**** Collected material

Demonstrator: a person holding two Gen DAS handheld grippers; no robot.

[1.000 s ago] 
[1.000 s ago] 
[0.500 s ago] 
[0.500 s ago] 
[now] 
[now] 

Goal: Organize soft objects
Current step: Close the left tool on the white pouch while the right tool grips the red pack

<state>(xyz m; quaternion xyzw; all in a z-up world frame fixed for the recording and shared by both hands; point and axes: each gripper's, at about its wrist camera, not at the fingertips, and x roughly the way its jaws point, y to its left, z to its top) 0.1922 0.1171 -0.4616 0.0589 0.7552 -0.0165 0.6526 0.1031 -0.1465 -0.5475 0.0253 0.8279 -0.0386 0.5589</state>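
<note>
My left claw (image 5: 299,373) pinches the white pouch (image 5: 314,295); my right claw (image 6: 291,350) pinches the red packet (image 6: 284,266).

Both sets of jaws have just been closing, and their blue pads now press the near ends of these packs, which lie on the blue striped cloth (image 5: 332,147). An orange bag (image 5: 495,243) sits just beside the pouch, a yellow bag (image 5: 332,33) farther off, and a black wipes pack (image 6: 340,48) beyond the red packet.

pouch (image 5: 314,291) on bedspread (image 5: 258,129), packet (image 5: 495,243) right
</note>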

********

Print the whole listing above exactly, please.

Demonstrator: a person holding two Gen DAS handheld grippers; no robot.

[1.000 s ago] 
[1.000 s ago] 
[0.500 s ago] 
[0.500 s ago] 
[now] 
[now] 

Goal: Organize soft objects
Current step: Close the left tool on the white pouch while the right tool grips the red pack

<state>(xyz m; quaternion xyzw; all in a z-up world frame fixed for the recording and shared by both hands; point and axes: each gripper's, at about its wrist camera, not at the fingertips, and x roughly the way its jaws point, y to its left, z to its top) 0.1922 0.1171 -0.4616 0.0589 0.7552 -0.0165 0.6526 0.1031 -0.1465 -0.5475 0.0253 0.8279 -0.0386 0.5589</state>
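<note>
My left claw (image 5: 299,373) pinches the white pouch (image 5: 314,295); my right claw (image 6: 291,350) pinches the red packet (image 6: 284,266).

Both sets of jaws have just been closing, and their blue pads now press the near ends of these packs, which lie on the blue striped cloth (image 5: 332,147). An orange bag (image 5: 495,243) sits just beside the pouch, a yellow bag (image 5: 332,33) farther off, and a black wipes pack (image 6: 340,48) beyond the red packet.

pouch (image 5: 314,291) on bedspread (image 5: 258,129), packet (image 5: 495,243) right
</note>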

With that, the answer is complete.